WORK REQUEST
Your answer should be the lines below from the one holding "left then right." through the one holding "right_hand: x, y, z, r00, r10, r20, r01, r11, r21", copied exactly and with nothing else.

ENTRIES SHOWN
━━━━━━━━━━━━━━━━

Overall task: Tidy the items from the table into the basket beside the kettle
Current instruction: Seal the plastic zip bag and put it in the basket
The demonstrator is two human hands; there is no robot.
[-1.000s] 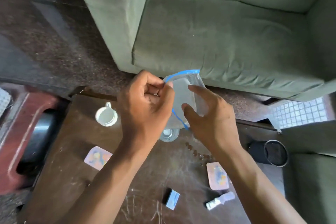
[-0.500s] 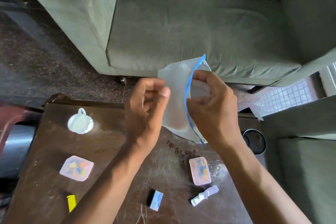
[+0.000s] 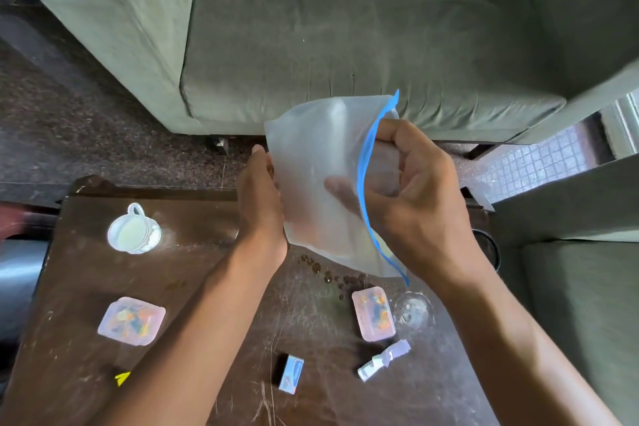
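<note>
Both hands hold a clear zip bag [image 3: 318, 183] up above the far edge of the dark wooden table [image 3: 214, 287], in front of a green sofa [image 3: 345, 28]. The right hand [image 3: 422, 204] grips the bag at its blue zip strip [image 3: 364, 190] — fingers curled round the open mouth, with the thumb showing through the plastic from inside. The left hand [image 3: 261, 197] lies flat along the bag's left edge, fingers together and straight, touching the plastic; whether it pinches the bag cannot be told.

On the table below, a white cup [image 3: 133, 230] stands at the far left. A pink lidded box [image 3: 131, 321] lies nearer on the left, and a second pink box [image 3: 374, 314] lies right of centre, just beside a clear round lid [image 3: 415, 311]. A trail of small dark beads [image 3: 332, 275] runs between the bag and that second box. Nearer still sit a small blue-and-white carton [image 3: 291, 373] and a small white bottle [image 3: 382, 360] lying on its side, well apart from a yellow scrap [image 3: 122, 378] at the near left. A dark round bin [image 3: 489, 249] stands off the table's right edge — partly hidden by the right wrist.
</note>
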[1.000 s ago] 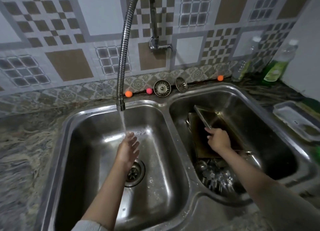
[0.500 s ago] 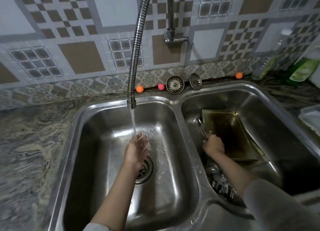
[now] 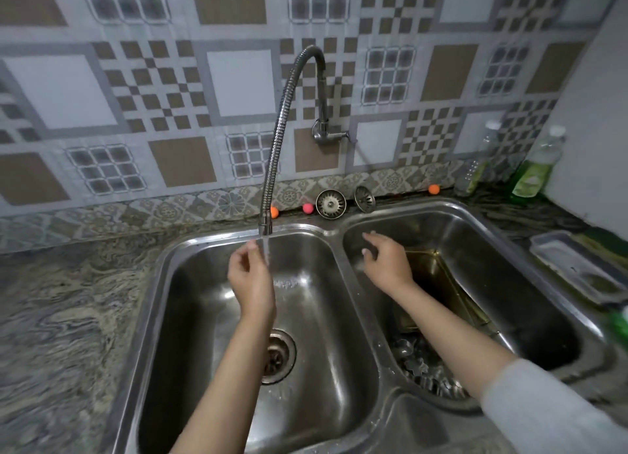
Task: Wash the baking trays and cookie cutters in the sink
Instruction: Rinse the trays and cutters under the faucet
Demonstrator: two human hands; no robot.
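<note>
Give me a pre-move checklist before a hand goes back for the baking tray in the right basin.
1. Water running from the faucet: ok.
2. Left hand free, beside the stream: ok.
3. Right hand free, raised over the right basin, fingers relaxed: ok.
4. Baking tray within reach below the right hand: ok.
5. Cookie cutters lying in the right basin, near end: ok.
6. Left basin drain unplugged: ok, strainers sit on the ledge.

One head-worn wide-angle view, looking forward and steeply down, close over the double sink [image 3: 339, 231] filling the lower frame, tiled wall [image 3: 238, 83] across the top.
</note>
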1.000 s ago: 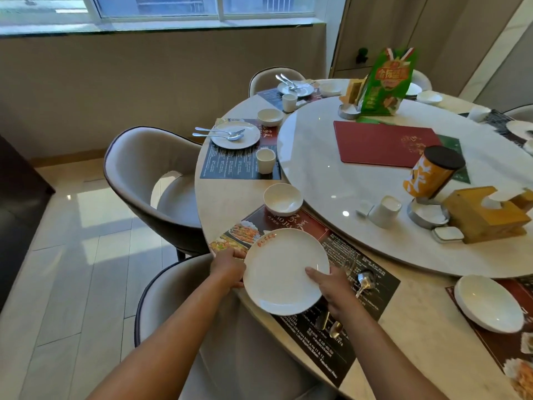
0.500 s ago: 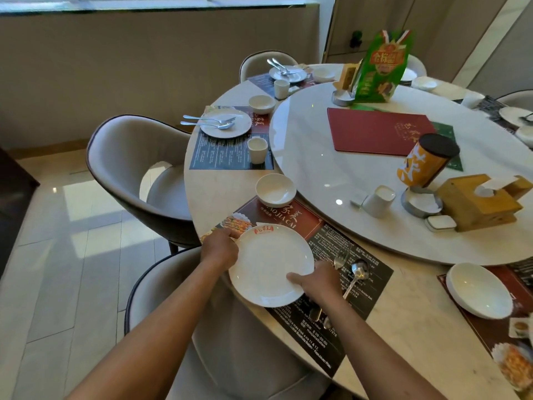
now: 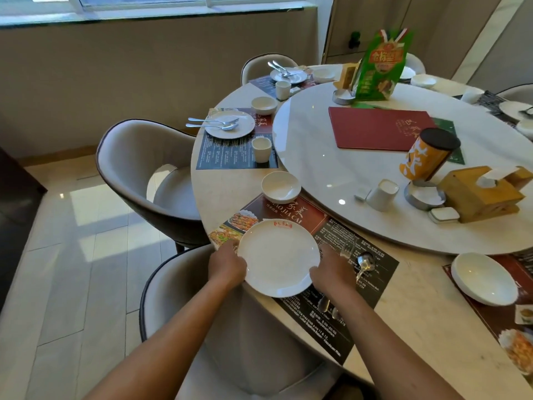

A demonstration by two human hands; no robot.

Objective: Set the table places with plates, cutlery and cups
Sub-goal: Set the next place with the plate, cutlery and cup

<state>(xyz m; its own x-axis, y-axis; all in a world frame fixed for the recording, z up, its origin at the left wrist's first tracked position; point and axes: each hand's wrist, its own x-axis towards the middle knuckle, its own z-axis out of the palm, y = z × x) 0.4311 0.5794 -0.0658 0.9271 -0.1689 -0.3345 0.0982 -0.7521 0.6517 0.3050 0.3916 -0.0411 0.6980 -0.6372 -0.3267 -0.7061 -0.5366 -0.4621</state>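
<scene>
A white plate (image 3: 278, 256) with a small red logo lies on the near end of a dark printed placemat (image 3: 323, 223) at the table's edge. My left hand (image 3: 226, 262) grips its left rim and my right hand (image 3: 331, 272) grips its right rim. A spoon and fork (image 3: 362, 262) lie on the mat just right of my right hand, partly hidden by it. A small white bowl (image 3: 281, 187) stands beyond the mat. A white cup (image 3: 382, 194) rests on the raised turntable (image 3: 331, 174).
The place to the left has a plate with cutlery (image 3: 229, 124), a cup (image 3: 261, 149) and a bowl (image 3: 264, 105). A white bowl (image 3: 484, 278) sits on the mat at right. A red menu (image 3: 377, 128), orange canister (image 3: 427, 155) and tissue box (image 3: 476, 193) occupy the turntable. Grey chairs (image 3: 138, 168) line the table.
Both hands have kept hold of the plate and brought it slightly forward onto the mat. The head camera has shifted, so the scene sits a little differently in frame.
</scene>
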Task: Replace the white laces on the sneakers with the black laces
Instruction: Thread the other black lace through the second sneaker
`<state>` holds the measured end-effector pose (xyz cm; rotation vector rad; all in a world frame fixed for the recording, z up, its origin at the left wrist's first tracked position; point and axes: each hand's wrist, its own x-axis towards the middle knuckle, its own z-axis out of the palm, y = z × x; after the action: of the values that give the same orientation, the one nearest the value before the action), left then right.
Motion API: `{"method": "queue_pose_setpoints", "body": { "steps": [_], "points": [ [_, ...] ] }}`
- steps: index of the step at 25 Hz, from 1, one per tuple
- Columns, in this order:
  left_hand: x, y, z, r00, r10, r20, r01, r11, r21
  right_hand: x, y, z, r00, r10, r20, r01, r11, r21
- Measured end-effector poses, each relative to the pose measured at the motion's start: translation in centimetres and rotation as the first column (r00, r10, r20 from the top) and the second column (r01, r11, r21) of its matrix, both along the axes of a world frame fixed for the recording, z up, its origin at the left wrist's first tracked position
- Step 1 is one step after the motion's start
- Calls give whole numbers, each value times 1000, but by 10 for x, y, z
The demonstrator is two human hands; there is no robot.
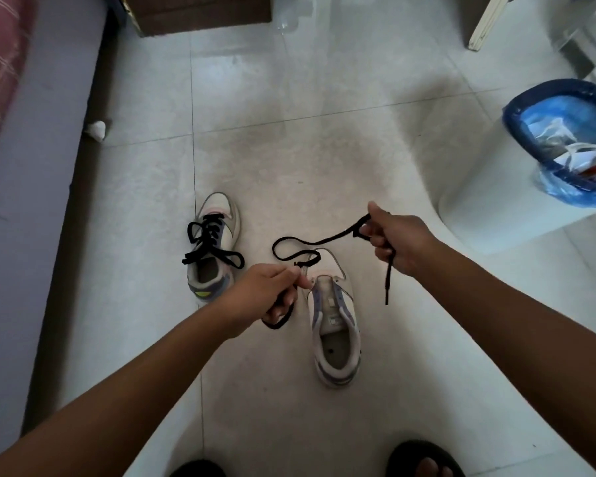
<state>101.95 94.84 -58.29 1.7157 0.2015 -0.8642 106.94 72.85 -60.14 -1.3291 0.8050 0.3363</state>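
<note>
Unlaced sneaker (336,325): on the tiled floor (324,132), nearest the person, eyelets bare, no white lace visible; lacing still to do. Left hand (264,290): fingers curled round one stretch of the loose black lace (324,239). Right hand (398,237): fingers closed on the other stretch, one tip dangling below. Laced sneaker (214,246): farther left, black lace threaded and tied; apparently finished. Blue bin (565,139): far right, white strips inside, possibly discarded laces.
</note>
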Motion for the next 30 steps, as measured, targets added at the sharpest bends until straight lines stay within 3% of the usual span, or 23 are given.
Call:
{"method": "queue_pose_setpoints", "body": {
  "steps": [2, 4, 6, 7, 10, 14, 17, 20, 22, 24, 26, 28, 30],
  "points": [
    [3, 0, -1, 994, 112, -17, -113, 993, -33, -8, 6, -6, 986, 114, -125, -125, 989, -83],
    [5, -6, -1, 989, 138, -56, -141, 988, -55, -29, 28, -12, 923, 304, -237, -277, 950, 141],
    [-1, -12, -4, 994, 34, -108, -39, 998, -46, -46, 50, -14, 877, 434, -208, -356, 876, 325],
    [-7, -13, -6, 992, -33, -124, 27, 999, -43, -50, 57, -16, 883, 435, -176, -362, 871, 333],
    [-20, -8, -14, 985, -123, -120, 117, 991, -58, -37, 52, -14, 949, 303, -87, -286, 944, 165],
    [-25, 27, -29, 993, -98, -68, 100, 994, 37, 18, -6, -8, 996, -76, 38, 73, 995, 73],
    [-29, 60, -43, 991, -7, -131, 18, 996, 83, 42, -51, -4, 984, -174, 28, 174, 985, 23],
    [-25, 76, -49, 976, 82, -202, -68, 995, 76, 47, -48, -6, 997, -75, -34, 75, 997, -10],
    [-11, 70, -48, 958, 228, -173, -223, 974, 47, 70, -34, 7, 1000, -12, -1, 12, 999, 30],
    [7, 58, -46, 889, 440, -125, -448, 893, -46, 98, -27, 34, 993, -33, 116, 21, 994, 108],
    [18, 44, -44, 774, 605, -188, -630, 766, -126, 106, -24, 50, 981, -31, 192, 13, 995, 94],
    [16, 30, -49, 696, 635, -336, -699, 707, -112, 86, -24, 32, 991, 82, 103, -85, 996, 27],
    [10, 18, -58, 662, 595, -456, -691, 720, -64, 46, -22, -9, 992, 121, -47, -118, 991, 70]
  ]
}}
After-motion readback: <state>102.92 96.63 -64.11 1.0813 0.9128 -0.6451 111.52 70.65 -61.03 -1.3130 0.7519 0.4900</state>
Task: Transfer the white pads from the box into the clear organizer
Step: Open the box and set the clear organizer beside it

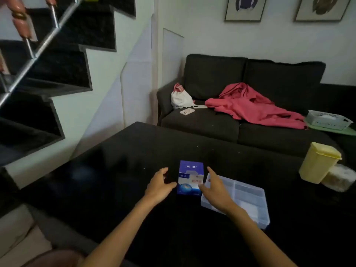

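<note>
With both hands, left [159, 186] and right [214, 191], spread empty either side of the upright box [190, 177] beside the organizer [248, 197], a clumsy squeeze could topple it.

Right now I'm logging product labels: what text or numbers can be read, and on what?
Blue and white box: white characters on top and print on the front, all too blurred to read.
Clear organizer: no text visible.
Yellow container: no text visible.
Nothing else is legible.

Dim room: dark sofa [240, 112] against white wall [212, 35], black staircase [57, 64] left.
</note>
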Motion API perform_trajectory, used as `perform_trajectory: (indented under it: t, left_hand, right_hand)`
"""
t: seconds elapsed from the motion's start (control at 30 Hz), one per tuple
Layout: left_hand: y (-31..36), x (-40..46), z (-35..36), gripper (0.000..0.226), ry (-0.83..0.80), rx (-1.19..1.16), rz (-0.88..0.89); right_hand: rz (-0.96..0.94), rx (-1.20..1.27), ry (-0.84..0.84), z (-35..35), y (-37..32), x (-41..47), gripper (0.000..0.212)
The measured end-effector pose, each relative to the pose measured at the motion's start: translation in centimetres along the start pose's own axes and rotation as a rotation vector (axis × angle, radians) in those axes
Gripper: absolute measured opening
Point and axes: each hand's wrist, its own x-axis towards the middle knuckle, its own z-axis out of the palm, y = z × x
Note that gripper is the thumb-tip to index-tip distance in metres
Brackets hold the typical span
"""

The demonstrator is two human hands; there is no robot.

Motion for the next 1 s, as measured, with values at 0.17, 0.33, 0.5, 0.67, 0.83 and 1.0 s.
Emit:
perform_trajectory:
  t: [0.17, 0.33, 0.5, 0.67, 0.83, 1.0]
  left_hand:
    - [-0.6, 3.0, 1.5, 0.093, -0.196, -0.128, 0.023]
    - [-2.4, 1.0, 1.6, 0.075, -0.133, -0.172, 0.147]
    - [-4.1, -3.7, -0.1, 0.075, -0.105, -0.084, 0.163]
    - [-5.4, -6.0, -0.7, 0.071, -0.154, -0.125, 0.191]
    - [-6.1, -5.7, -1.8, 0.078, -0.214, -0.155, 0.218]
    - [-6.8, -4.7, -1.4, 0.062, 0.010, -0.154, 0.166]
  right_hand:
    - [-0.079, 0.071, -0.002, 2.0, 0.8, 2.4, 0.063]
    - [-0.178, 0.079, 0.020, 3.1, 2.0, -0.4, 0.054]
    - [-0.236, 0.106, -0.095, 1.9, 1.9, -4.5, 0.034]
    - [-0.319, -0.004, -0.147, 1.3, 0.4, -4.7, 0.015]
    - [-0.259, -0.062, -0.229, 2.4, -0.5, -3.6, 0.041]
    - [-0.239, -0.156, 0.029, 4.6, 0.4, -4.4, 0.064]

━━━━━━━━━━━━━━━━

ANSWER TO THIS EXERCISE
`<state>` holds the measured end-effector pose (xyz cm; rotation vector rad; all in a world frame fixed for the recording, z up, its origin at the left wrist's first tracked position; point and axes: each hand's wrist, its own x-axis towards the middle knuckle, its own z-axis out of the palm, y = z × x; after the action: of the values that give the same orientation, the one nearest the value before the action), left then right.
Motion API: `{"method": "queue_pose_setpoints", "body": { "steps": [_], "points": [ [_, ...] ] }}`
- steps: index of the step at 25 Hz, from 1, one per tuple
- Columns, in this order:
  left_hand: x, y, z, r00, r10, r20, r01, r11, r21
  right_hand: x, y, z, r00, r10, r20, r01, r11, r21

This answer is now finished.